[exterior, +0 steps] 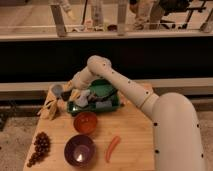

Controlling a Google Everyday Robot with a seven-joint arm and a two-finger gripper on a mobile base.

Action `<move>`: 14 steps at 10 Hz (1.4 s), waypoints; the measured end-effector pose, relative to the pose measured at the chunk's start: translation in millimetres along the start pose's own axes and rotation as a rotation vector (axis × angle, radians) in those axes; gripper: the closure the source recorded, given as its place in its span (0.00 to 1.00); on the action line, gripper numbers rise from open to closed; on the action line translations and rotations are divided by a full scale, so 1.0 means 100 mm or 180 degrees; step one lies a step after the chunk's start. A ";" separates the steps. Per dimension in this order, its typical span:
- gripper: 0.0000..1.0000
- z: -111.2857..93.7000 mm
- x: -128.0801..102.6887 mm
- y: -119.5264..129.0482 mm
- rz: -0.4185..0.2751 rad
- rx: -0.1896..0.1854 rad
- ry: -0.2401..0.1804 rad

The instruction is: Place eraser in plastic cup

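Note:
The plastic cup [56, 90] is short, pale and translucent and stands at the back left of the wooden table [135, 132]. My gripper [68, 91] is at the end of the white arm [120, 82], low over the table just right of the cup, between it and the green tray [100, 95]. I cannot make out the eraser; it may be hidden at the gripper.
The green tray holds several grey and white items. An orange-red bowl [86, 121] sits in front of it, with a purple bowl [80, 149] nearer still. Dark grapes [40, 146] lie front left, a red chili [112, 148] front right, and yellowish pieces [50, 108] left.

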State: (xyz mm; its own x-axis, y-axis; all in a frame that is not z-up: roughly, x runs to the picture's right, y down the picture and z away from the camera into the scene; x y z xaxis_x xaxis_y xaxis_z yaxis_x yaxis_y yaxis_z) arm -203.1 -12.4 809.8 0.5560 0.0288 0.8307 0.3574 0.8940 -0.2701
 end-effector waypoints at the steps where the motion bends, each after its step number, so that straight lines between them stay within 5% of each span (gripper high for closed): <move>1: 0.98 0.03 0.02 -0.13 -0.0006 0.0060 -0.0115; 6: 0.98 0.37 0.00 -0.66 -0.0081 0.0113 -0.0805; 12: 0.98 0.44 0.07 -0.67 -0.0015 0.0099 -0.0878; 13: 0.98 0.45 0.08 -0.70 0.0007 0.0123 -0.0916; 14: 0.98 0.56 0.09 -0.78 0.0052 0.0249 -0.1088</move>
State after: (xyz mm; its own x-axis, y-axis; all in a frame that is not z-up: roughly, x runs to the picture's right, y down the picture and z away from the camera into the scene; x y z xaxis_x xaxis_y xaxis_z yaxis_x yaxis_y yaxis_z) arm -268.0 -57.4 865.5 0.2731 0.1796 0.9450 0.2846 0.9233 -0.2578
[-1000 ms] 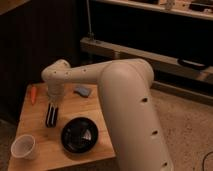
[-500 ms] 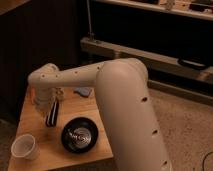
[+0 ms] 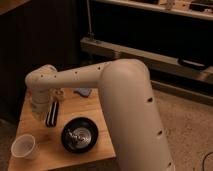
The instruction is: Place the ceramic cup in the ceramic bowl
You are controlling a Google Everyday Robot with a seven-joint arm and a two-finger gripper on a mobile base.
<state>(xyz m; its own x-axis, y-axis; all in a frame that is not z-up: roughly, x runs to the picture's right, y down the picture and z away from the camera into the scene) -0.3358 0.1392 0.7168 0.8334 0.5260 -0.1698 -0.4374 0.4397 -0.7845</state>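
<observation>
The white ceramic cup (image 3: 24, 147) stands upright at the front left corner of the wooden table (image 3: 95, 112). The glossy black ceramic bowl (image 3: 79, 136) sits to its right near the front edge, with nothing in it. My gripper (image 3: 51, 114) hangs dark and pointing down over the left middle of the table, behind the cup and to the left of the bowl. It touches neither and holds nothing I can see. My large white arm (image 3: 120, 95) reaches in from the right.
A small pale bottle-like figure (image 3: 60, 93) and a blue object (image 3: 82, 92) sit at the table's back edge. A dark shelf unit (image 3: 150, 55) stands behind. Speckled floor (image 3: 190, 130) lies to the right.
The arm's wrist has swung left, and it now covers the orange object at the table's back left. The cup and the bowl have not moved.
</observation>
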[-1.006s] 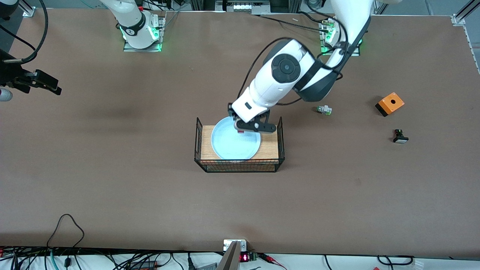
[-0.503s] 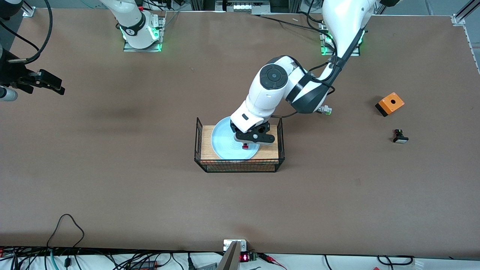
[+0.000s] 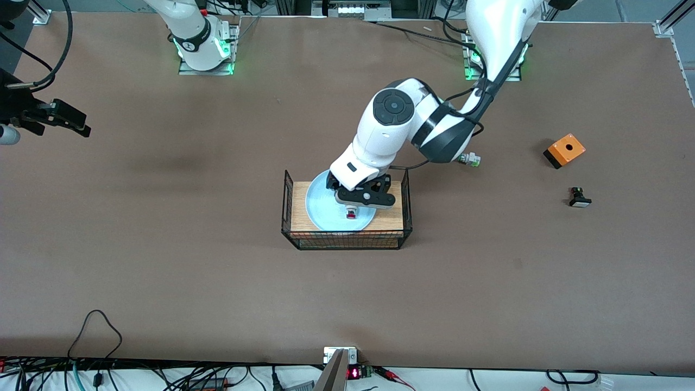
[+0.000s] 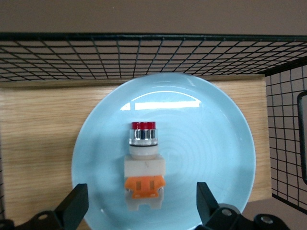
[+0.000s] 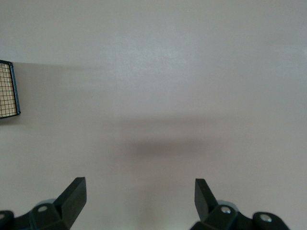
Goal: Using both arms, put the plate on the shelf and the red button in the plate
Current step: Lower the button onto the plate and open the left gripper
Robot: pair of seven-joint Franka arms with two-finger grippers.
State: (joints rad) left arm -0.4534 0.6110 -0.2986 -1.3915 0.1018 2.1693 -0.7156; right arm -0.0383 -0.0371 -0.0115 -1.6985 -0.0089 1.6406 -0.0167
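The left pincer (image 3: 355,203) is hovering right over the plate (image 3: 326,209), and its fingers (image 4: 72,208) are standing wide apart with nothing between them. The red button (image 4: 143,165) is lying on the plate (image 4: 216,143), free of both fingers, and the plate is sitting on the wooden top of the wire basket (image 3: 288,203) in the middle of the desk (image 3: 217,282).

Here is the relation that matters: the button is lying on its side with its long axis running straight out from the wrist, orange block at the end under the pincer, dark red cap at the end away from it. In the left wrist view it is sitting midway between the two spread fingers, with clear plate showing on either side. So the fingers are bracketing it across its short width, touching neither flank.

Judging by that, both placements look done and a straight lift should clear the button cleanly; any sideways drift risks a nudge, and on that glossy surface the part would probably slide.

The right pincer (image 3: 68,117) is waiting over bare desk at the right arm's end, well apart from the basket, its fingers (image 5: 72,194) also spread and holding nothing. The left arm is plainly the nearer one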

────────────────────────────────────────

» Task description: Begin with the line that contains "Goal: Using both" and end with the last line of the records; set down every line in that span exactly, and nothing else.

» Solution for this task:
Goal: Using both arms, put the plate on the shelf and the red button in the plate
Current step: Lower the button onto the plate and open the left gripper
Robot: pair of seven-joint Franka arms with two-finger grippers.
State: (joints rad) left arm -0.4534 0.6110 -0.2986 -1.3915 0.1018 2.1693 -0.7156; right arm -0.0383 -0.0371 -0.0115 -1.6985 -0.0089 1.6406 -0.0167
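The left pincer (image 3: 355,203) is hovering right over the plate (image 3: 326,209), and its fingers (image 4: 72,208) are standing wide apart with nothing between them. The red button (image 4: 143,165) is lying on the plate (image 4: 216,143), free of both fingers, and the plate is sitting on the wooden top of the wire basket (image 3: 288,203) in the middle of the desk (image 3: 217,282).

Here is the relation that matters: the button is lying on its side with its long axis running straight out from the wrist, orange block at the end under the pincer, dark red cap at the end away from it. In the left wrist view it is sitting midway between the two spread fingers, with clear plate showing on either side. So the fingers are bracketing it across its short width, touching neither flank.

Judging by that, both placements look done and a straight lift should clear the button cleanly; any sideways drift risks a nudge, and on that glossy surface the part would probably slide.

The right pincer (image 3: 68,117) is waiting over bare desk at the right arm's end, well apart from the basket, its fingers (image 5: 72,194) also spread and holding nothing. The left arm is plainly the nearer one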

The answer given above is complete as it stands.